Using Augmented Reality to Train Workforce With New Methods
MIE Assistant Professor Mohsen Moghaddam (PI), Digital Learning Assistant Vice Chancellor Kemi Jona, Khoury Professor Stacy C. Marsella, Public Policy Associate Professor Alicia Sasser Modestino, and CATLTR Associate Director Nicholas C. Wilson, in collaboration with consultant Robert Roy, Massachusetts Manufacturing Extension Partnership, and Microsoft HoloLens Group, were awarded a $150K NSF grant for “Training an Agile, Adaptive Workforce for the Future of Manufacturing with Intelligent Augmented Reality”.
Abstract Source: NSF
The future of the American manufacturing workforce faces a perfect storm of challenges: (1) a shortage of workers due to the retirement of the Baby Boom generation, (2) a shifting skillset due to the introduction of advanced technologies, and (3) a lack of understanding and appeal of manufacturing jobs among younger cohorts. Consequently, over 2.4 million U.S. manufacturing jobs are anticipated to be left unfilled by 2030 with a projected cost of $2.5 trillion on the U.S. manufacturing GDP. Augmented reality (AR) has been recently adopted for experiential training and upskilling of manufacturing workers. AR is proven to reduce new-hire training time by 50% through spatiotemporal alignment of instructions with worker experience. However, evidence suggests that overreliance of workers on AR scaffolds can cause brittleness of knowledge and deteriorate performance in adapting to novel situations. This project will investigate if and how AR can help manufacturing workers develop agility and adaptability on the shop floor while avoiding the risks associated with dependence on technology and stifled innovation. A new intelligent AR system will enable dynamic adjustment of AR instructions to worker task performance and enhance their ability to master complex tasks such as assembly and maintenance. This research will serve the national priority for rapid and lifelong upskilling of manufacturing workforce, especially underrepresented and under-served minority groups.
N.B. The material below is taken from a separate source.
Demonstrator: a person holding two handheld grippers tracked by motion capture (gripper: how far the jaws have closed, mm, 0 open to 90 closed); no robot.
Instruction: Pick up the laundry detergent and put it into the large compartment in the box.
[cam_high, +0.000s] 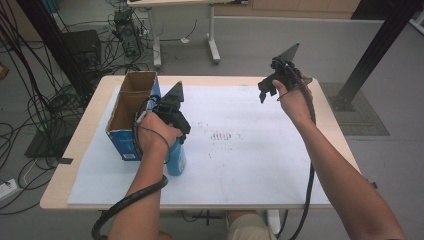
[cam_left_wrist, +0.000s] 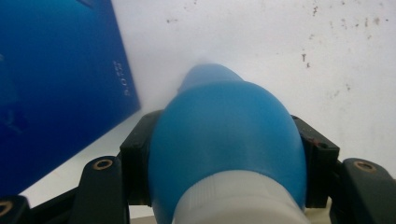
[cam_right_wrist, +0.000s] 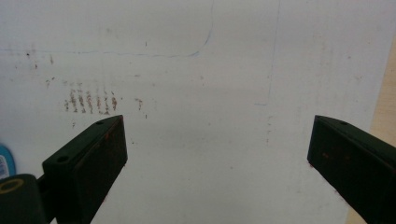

A convergent team of learning scientists, labor economists, cognitive psychologists, computer scientists, and manufacturing engineers will investigate three fundamental research thrusts: (1) Future work: Labor market analyses of changes in employer skill requirements will be conducted to understand the degree to which AR technologies have been introduced in the U.S. and the skillsets workers will need in future factories. (2) Future technology: An intelligent AR system will be devised to understand, predict, and guide the behavior of AR-supported workers through adaptive scaffolding of instructions to their performance and level of expertise. (3) Future worker: Hypothesis-driven human-subjects research will be conducted to understand the impacts of adaptive AR scaffolds on worker performance, cognitive load, and learning. The overarching goal of this research is to balance the efficiency and innovation of future manufacturing workers by improving their ability to transfer the acquired knowledge and skills to new situations on the shop floor. Experts from industry, government, and academia will be convened in a multidisciplinary workshop to illuminate the potentials and risks of AR technology for training future workforce and bridging the skills gap in manufacturing.